I wanted to write to say thank you for the information you put on your website about the differences between the way autistic people think and the way non-autistic people think. I have been on a slow journey through the years that began with a diagnosis from a psychiatrist (a non-autistic diagnosis) and ends with me taking drugs for ADD today. The drugs for ADD have opened my eyes to "social" interaction. I noticed things I have never noticed before, including how different I am. Now I am able to pay attention to people enough to notice facial expressions and other non-verbal things suh as emotions. I read a book about how kids with ADD don't pay attention, and therefore don't learn, social skills and social rules, and knowing the rules helped me practice. Still, something was missing. I was different and I didn't know why. WHY were there rules for social interactions? I was confused.

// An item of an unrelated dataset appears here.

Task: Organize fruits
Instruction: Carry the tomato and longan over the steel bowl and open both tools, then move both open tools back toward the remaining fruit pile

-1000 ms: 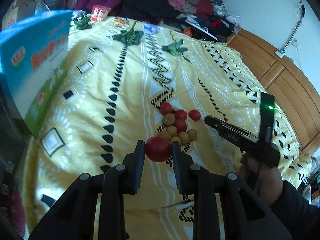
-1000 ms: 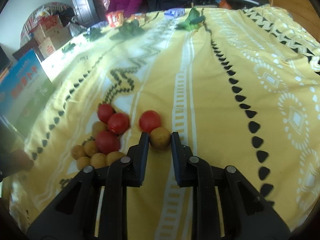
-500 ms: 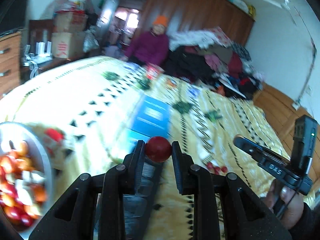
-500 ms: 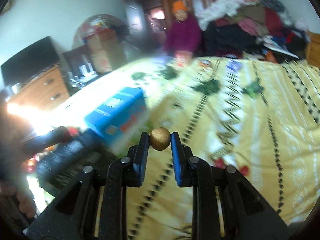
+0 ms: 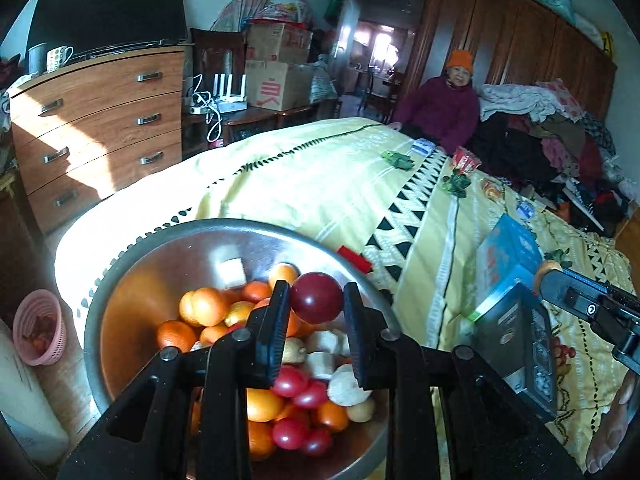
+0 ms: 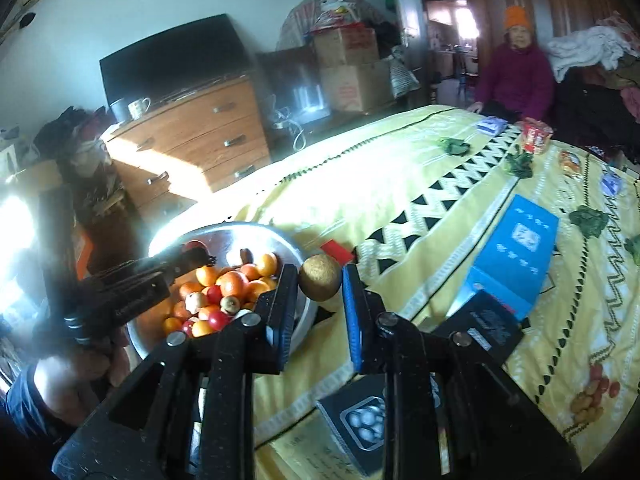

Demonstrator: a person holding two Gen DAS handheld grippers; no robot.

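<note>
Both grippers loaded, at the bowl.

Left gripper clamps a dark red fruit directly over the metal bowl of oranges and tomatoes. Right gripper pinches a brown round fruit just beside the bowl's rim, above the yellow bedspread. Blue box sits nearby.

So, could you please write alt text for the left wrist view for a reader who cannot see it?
The left gripper is shut on a small red fruit, above a metal bowl of orange, red and pale fruit. Beyond lies a yellow patterned bedspread bearing a blue box; the right gripper enters at the right edge.
</note>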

I was also frightened by the amount of influence I could have over a person, over whether or not they like me, just by my social skills. It seemed so fake to me... and creepy.

I came across your site today. I learned about how "normal" people think. I have learned that I think like an autistic person. You're rules for speaking, IE only say something that has an emotional impact for the other person, makes perfect sense now! NO WONDER people take some things I saw awkwardly, but are interested in other things I say. NO WONDER many of my conversations end abnormally, because the "goal" of giving emotional gifts has not been accompllished. You have explained everything to me, and I am very excited to face the world with this new information.




Mr. Eric,

I wanted to let you know how much I appreciated your evaluation of "The Curious Incident of the Dog in the Night Time".

That book was recommended to me by a friend who assured me that it was a very well researched and accurate account of the autistic experience. I found that to be quite interesting, and so I read it. But after finishing the novel, I was left with more questions than answers.

I came across your evaluation of the novel because I was looking into the issue myself. So many people who have read the novel think that it really "explains" autism from a first person perspective, but I sensed this was not true. I was extremely pleased to find your evaluation of the novel, as it confirmed my suspicions.

Your review of the novel has prevented several people from being misinformed ( I have forwarded it to friends who read the novel ), and I thought you would like to know about it.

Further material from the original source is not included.